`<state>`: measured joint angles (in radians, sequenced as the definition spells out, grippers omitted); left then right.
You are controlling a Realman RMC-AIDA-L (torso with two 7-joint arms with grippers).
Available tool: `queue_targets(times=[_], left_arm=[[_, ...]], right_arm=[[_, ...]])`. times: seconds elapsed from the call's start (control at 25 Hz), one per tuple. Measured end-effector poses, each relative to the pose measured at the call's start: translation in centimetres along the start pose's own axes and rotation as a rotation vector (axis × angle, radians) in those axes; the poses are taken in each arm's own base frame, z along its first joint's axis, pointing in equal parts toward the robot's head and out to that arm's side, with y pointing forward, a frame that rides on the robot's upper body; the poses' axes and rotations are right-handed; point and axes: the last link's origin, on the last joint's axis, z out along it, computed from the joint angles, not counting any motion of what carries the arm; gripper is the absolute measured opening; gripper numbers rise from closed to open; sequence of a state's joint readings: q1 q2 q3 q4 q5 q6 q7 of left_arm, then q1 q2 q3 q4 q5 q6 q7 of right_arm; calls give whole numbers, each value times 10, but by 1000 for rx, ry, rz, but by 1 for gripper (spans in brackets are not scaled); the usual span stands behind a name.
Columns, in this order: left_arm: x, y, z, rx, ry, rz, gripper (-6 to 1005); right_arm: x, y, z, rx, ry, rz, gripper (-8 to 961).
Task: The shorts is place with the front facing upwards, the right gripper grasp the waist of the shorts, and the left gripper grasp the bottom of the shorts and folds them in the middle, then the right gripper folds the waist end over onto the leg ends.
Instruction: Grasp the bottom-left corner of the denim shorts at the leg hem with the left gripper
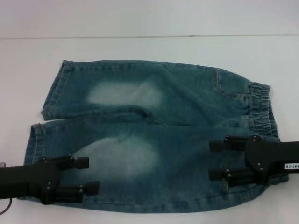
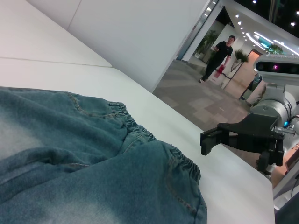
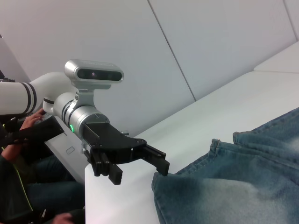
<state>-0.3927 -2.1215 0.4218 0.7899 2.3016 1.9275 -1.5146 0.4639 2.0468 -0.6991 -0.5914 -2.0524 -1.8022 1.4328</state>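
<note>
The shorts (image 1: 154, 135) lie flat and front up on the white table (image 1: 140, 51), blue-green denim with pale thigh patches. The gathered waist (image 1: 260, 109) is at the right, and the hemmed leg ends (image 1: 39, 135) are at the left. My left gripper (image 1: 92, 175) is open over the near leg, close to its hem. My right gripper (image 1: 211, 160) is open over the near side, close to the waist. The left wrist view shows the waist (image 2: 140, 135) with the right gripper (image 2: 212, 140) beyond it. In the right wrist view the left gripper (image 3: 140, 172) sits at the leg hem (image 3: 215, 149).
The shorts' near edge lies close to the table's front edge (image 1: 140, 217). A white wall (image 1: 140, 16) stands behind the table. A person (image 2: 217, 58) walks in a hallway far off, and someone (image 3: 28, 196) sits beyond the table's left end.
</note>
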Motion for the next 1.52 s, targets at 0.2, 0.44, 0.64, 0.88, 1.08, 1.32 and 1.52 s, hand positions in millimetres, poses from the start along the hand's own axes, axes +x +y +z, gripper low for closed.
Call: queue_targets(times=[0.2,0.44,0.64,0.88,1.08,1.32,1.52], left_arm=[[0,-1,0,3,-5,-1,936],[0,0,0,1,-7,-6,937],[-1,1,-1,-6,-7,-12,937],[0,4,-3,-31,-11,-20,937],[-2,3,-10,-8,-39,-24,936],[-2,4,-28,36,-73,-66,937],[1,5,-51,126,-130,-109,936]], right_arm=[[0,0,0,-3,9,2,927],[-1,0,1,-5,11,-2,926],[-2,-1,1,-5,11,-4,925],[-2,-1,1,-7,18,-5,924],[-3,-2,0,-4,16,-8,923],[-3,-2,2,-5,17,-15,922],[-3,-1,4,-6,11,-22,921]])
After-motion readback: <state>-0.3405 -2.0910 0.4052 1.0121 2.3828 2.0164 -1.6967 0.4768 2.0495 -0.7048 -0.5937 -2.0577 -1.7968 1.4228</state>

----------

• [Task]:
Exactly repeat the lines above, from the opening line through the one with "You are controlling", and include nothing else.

• [Completed task]:
`<state>`: measured joint angles (in radians, sequenced as the definition spells out, grippers omitted); left then right.
You are controlling a Realman RMC-AIDA-L (torso with two 7-joint arms with grippers).

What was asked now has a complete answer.